4. SAME what sufficient averment of ownership of building in indictment for arson. In an indictment for arson, if the building was occupied, it is sufficient to allege that it is the property of the owner, lessee or the occupant.

5. SAME when conviction will be sustained though chief witness is an accomplice. A conviction will be sustained even though the chief witness is an accomplice whose conduct and character are such as to discredit him, where his testimony is sufficiently corroborated to warrant the jury in believing him.

WRIT OF ERROR to the Criminal Court of Cook county; the Hon. CHARLES M. WALKER, Judge, presiding.

ARTHUR C. BACHRACH, and FRANCIS J. SULLIVAN, (OSCAR BLUMENTHAL, of counsel,) for plaintiff in error.

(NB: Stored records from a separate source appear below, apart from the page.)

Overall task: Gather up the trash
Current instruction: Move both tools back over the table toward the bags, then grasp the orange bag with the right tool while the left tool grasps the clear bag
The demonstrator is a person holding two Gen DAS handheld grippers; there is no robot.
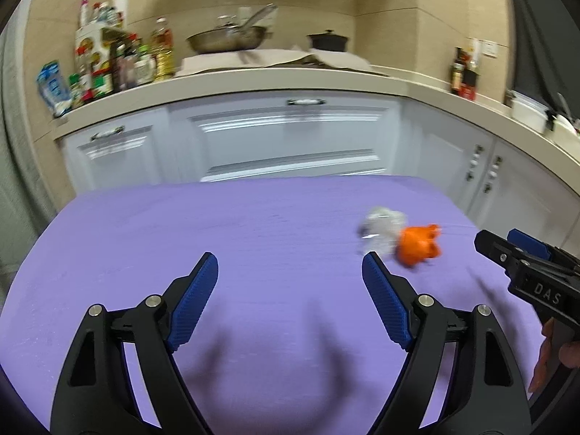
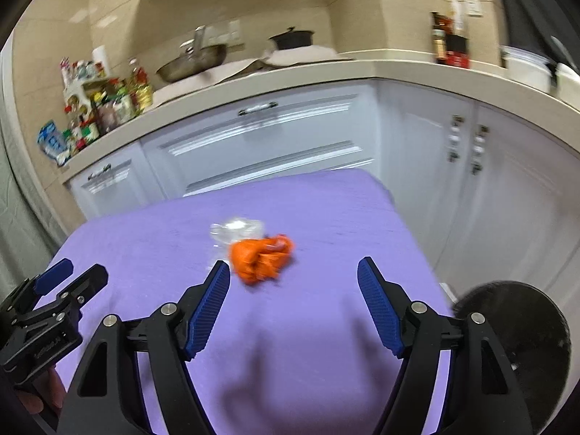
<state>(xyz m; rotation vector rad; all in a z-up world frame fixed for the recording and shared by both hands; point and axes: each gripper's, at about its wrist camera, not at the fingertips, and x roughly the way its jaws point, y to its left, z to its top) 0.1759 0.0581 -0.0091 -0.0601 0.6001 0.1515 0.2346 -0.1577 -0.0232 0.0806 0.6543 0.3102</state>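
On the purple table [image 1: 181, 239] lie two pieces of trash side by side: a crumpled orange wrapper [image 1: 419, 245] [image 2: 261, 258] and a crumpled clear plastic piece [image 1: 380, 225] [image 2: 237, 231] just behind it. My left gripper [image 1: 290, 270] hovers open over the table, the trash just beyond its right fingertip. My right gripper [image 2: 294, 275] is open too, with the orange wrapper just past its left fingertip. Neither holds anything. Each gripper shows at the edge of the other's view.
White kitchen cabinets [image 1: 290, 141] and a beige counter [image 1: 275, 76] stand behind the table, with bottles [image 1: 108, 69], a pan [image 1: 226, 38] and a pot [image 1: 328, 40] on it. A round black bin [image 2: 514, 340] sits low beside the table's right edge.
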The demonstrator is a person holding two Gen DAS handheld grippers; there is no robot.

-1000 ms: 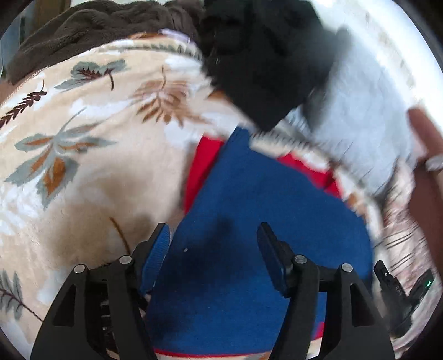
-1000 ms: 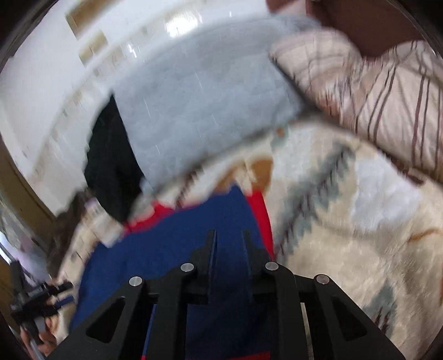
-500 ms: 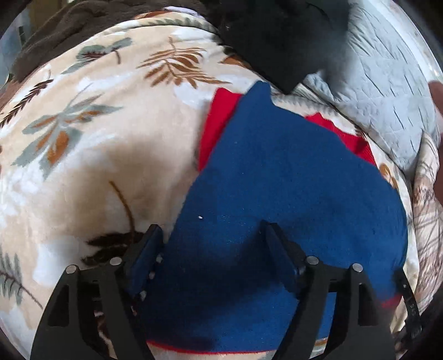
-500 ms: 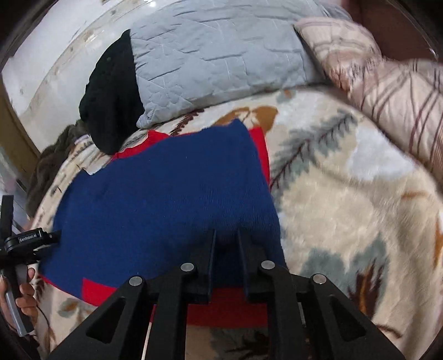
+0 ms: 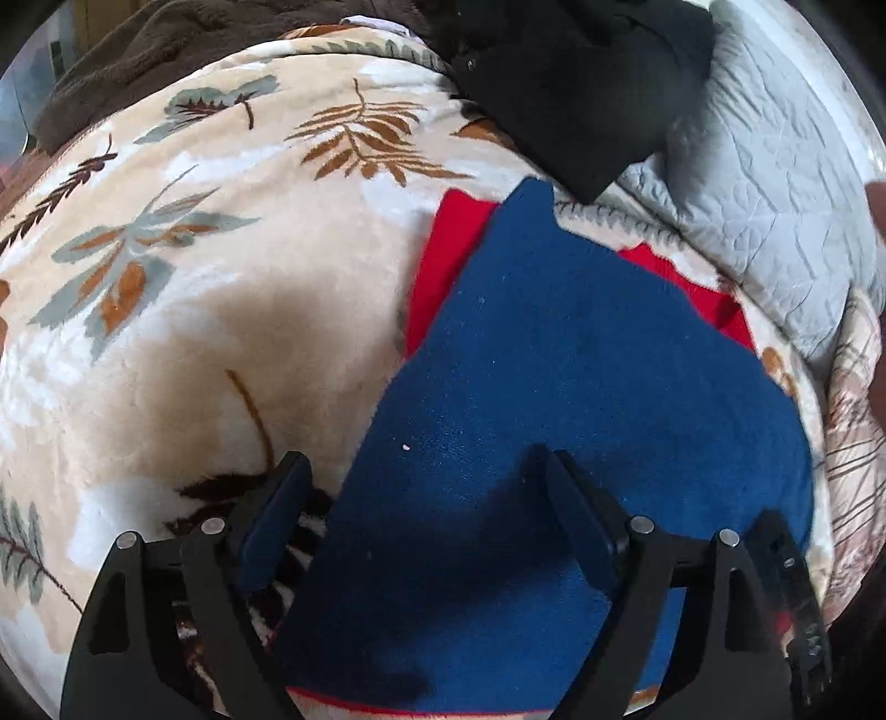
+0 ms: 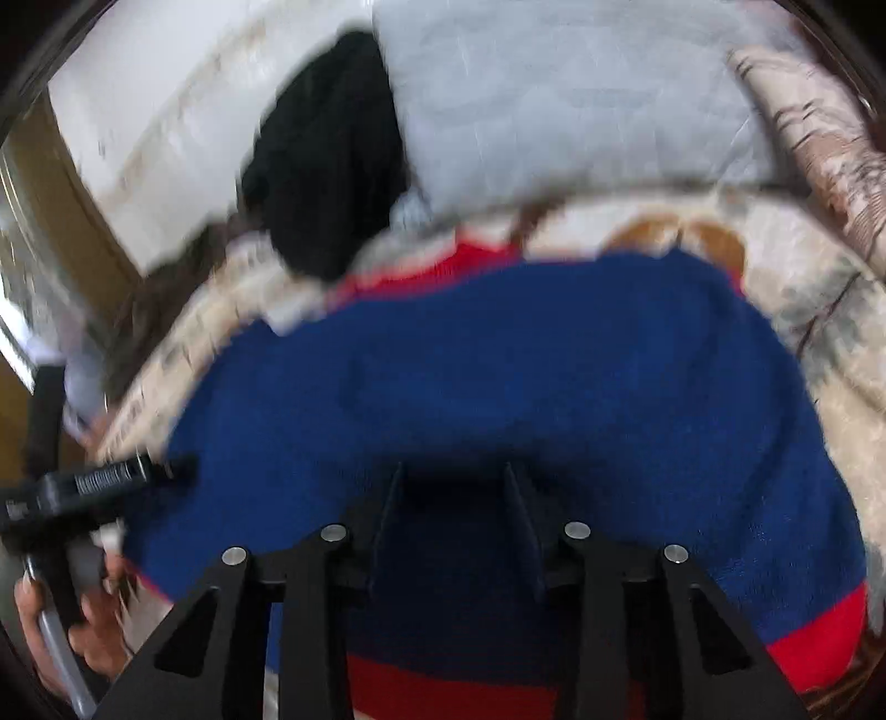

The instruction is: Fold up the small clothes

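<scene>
A blue knit garment with red trim [image 5: 554,399] lies flat on the leaf-print blanket [image 5: 194,310]. My left gripper [image 5: 426,487] is open, its fingers straddling the garment's near left edge. In the right wrist view the same garment [image 6: 498,376] fills the middle, blurred. My right gripper [image 6: 451,487] is open with a moderate gap, low over the garment's near edge. The left gripper's body and the hand holding it show at the left edge of the right wrist view [image 6: 72,498].
A black garment [image 5: 576,83] and a grey quilted pillow [image 5: 764,183] lie beyond the blue one. A striped beige pillow [image 5: 853,421] is at the right. A brown blanket [image 5: 166,50] lies at the far left. A white wall [image 6: 166,111] stands behind the bed.
My right gripper has opened from nearly shut and moved in closer over the garment. The left gripper has stayed open and moved slightly nearer the garment's edge.
</scene>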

P. J. LUCEY, Attorney General, MACLAY HOYNE, State's Attorney, and C. H. LINSCOTT, (FRANK JOHNSTON, JR., and EVERETT JENNINGS, of counsel,) for the People.

Mr. CHIEF JUSTICE CARTWRIGHT delivered the opinion of the court :

The plaintiff in error, Nathan Spira, his brother, Benzoin Spira, David Rice and Max Feilschmidt were indicted in the criminal court of Cook county for arson, in burning, or causing to be burned, on May 7, 1911, a building used and occupied by divers persons for store and factory purposes in the county of Cook, the property of Albert Dickinson. The defendant David Rice could not be found. Max Feilschmidt was not put upon trial and was a witness for the People. The jury found Nathan Spira guilty, and he was sentenced to confinement in the penitentiary for an indeterminate period. Benzoin Spira was acquitted.

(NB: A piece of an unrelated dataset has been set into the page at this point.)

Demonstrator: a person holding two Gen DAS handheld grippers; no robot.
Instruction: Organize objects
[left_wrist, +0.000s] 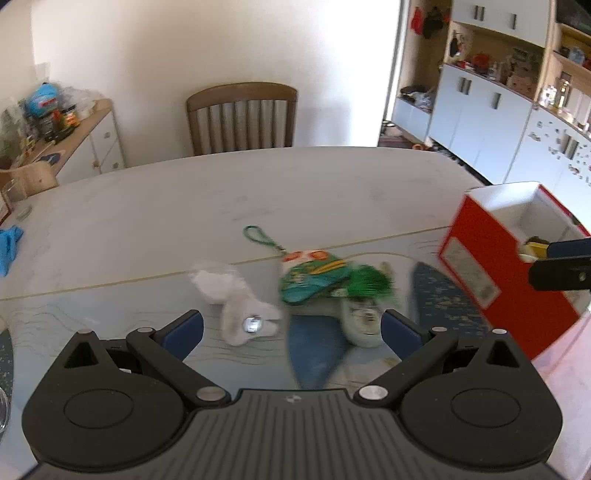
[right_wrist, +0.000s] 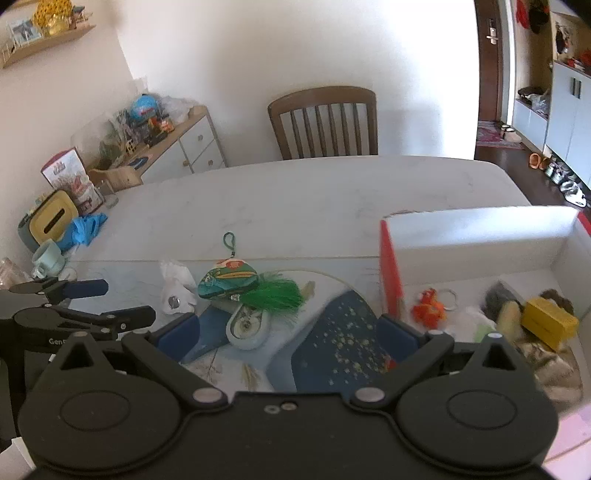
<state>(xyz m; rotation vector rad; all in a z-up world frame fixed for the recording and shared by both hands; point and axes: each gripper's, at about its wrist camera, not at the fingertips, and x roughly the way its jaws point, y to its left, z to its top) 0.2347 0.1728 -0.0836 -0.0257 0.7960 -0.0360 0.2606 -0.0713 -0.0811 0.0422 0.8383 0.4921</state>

Sunday morning, May 7, 1911, at about 1:30 o'clock, the fourth floor of a four-story building owned by Albert

Dickinson, at Nos. 16-22 South Peoria street, was burned, together with a stock of hats, caps and children's dresses, the property of Benzoin Spira, doing business under the name of B. Spira & Co. The stock of merchandise was insured for about $17,000 and about $15,000 was collected. Nathan Spira was not one of the owners of the property nor interested in the business but was an insurance adjuster, and the whole matter of the insurance was turned over to him after the fire. The fire was of incendiary origin, and was started on the third and fourth floors of the building by the use of gasoline, with which the goods on the counters and tables were saturated and which ran off on the floor along the aisles, and burned the floor in streaks at the sides of the tables.

It was satisfactorily proved that the fire was set by Ben Fink, a witness in the case, who was shown by the defendants, in his cross-examination, to have been engaged in the business of setting fires for other persons for as much as three and a half years and had been indicted in a great many cases for setting such fires. He gave a full account of the means by which and the manner in which he set the fire, and the only evidence directly contradicting him was the testimony of three witnesses from Indiana, who said that on the night of May 6, 1911, they played poker for money with him in Brazil, Indiana, from between eight and nine o'clock in the evening until between two and three o'clock in the morning. The jury gave no credit to their statements, and after reading their examination and cross-examination we think the conclusion of the jury was right. Fink had no interest in the business or the property burned and sustained no relation to the owner that would cause him to burn it, and it cannot be doubted that in following the business in which he was engaged he set the fire at the instance of some other person and for some compensation. The question before the jury was whether Nathan Spira and Benzoin Spira were his employ

ers, and the jury found that Nathan Spira was, but that Benzoin Spira, who was at the time in his summer residence at Paw Paw Lake, Michigan, was not.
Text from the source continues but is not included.